After the establishment of Islam as a state religion in the Fertile Crescent by the eighth century, the ferocious attacks by the Timurids, plundering the region as they descended from Central Asia in the fourteenth century, drove many Christian Aramaic speakers who did not convert to Islam into the mountains of the Taurus, Hakkari, and the Zagros for shelter. Others remained in their ancestral villages on the Mosul (Nineveh) Plain only to face heavy pressure to assimilate into Arab culture. The greatest catastrophe to visit the Assyrians in the modern period was the genocide committed against them, as Christians, during the Great War. From the Assyrian renaissance experienced when, miraculously, they became the objects of Western Christian missionary educational and medical efforts, the Assyrians fell into near oblivion.
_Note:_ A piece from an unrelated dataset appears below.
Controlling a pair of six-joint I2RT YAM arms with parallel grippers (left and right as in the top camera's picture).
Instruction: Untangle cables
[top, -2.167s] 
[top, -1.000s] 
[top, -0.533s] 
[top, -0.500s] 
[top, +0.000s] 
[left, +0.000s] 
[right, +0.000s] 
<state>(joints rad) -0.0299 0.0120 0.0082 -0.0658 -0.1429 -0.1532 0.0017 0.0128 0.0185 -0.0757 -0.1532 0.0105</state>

Shunned
by the Allies at the treaties that ended WWI and after, Assyrians drifted into Diaspora,
destructive denominationalism, and fierce assimilation tendencies as exercised by chauvinistic Arab, Persian and Turkish state entities. Today they face the growing clout of their old enemies and neighbors, the Kurds, another Muslim ethnic group that threatens to control power, demand assimilation, and offer to engulf Assyrians as the price for continuing to live in the ancient
Assyrian homeland. As half of the world’s last Aramaic-speaking population has arrived in unwanted Diaspora, some voices are making an impact, including that of Frederick Aprim.